* [PROBLEM TO SOLVE]: Give back every line of the data exactly. Pictures are not part of the copy.

Content starts

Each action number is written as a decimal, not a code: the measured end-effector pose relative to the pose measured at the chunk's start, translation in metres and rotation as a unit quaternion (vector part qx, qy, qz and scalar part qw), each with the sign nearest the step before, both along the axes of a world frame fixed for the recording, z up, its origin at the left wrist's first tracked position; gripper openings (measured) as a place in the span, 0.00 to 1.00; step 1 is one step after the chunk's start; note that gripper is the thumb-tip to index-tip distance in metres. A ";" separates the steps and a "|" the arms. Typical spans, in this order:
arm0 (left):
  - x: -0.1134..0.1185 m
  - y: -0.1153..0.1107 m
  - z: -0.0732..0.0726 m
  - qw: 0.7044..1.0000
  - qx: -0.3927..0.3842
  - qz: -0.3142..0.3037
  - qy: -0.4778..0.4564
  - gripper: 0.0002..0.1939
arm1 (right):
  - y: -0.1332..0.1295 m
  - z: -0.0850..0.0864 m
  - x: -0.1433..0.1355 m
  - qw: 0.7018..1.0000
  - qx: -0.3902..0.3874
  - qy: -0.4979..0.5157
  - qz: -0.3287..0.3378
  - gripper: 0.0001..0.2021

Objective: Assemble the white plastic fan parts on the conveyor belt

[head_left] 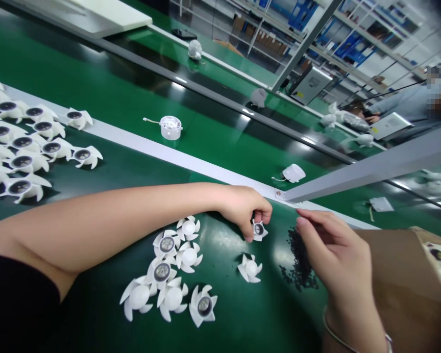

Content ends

* [SOLUTION TO THIS PROBLEM]:
Each action number is written as a decimal, not a code: the measured end-effector pose relative to the pose measured at the chunk's start, translation in metres and rotation as a unit quaternion (vector part qx, qy, qz and scalar part qw), each with the sign nearest the step before, both along the axes of a world frame fixed for the recording, z up, its origin at the left wrist's first tracked position; gripper openings (measured) as a place in the span, 0.00 to 1.00; step 1 is one step after the chunk's start; note that gripper is the thumb-tip to index-tip distance in metres. A ";" separates the steps and a "|" the arms. Typical spans, in this order:
arm0 (left):
  - x: -0.1134..0.1185 m
  - y: -0.1153..0.1107 m
  - z: -0.0732..0.0726 m
  - qw: 0.7044..1.0000
  - qx: -0.3927..0.3842
  - qz: -0.3142..0.3037
  - qy: -0.4778..0.4564
  - gripper: 0.0002..0.1939
arm1 (right):
  - y: -0.1332..0.1295 m
  - z: -0.0850..0.0864 m
  - x: -0.1433..0.1355 m
  - qw: 0.7018..1.0000
  - qx: -0.3902..0.3874
  - qy: -0.4979..0.5157
  - qz: -0.3287..0.3378
  - gripper: 0.0001..0.2021

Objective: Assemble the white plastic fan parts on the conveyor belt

[head_left] 

A complete answer has now been given to the exercise.